Во втором цехе два паренька шабрили детали, зажатые в тиски; а в третьем, самом боевом, шумели горны. Возле одного лежали плужные лемеха и части конного катка. Возле другого — мелочь: обручи для бочек, топоры, шины для колес.
В дальнем углу черный от копоти кузнец держал длинный раскаленный брус, а крепыш молотобоец оттягивал кувалдой конец бруса, и огненные брызги летели во все стороны. Кузнец за частым стуком кувалды не расслышал приветствия и даже не поднял на Тагана глаз.
— Для сооружений? — спросил Таган.
— Да, задвижки и все, что душа желает, — весело ответил кузнец, кидая щипцы и закуривая. — Успеть бы к началу поливов заарканить джар. Мы взялись к Первому мая сделать шестнадцать комплектов, вот и потеем. — Наспех докуривая, он опять ухватил щипцами раскалившийся брус и, опасливо вынося его, крикнул: — А ну берись, Таган-джан!

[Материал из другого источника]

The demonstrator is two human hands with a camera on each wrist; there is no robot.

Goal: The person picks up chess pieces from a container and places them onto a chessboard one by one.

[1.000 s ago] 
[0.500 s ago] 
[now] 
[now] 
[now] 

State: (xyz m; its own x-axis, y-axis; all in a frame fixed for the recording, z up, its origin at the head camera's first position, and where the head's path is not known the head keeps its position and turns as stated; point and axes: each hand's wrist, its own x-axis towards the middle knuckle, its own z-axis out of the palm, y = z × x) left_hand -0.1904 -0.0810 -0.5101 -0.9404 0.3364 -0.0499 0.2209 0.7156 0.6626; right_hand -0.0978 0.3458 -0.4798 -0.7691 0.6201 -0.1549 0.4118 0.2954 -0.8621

Молотобоец потянулся к кувалде, но Таган Мурадов опередил его. Он мигом снял пиджак, бросил на плечо счетоводу и начал бить кувалдой по раскаленному брусу. Первые удары не удались, кузнец, не отрывая глаз от бруса, рявкнул:
— Куда бьешь, растяпа! Конец, конец оттягивай! — И показал молотом, куда бить, а сам с особым шиком позванивал то по грани бруса, то по наковальне, рядом. Таган с непривычки скоро устал. Волосы разметались, липли к мокрому лбу, застилали глаза, а кузнец, уже заметивший, что вместо молотобойца работает молодой приезжий, улыбался и подбадривал: — Бей, бей, пока не остыло!